Moving on to contempt. This is defined by expressing superiority over a partner. For example, you might say something like, “the dishes are on the counter again. I guess you’re completely incapable of completing this simple task even a teenager could do.” If you’re using contempt as your primary communication method, your partner will probably respond with one of the other destructive communication patterns like defensiveness or stonewalling. Unfortunately, contempt is the primary predictor of  relationship dissatisfaction and divorce, consequently it’s the most important to address promptly and requires the heaviest antidote–rediscovering appreciation for your partner and employing the Soften Start Up technique. In the provided example, the antidote would be, “you’re so good at being present with the children and I know that takes a lot of your focus but I still struggle with frustration when I see the dirty dishes left on the counter. I really need continued effort and attention to build this habit”. When you foster and demonstrate gratitude for your partner’s strengths, you bolster friendship levels in your relationship. 

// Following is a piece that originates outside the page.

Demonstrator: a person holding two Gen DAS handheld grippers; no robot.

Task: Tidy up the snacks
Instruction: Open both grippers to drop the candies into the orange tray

This is a lot of new information to digest. Hopefully it helps you organize, or at least better understand, patterns that may have developed in your relationship. Once you are aware about what’s happening, it becomes easier to identify it in the moment. This is when the magic happens and your Point Of Choice presents itself. You can choose to continue the same patterns that brought you here… OR… you can choose to try something different (like the antidotes!). This is when therapy can be extremely helpful. As a therapist, I use sessions to find the real moments couples engage in the destructive patterns described as happening at home. This allows me to bring attention to them in the moment and offer the Point of Choice as an alternative. Change will happen more often in the therapy room because you’re in an environment that supports  awareness and helps explore different choices that are a better fit. Over time, the skills strengthen and you’ll be able to practice them in your own home. It seems contrary, but my favorite part of being a therapist is when we reduce our sessions because it’s a sign you don’t need me anymore. You’ve done the hard work! Well done! You’ve developed lifelong skills you can use to build a happy relationship!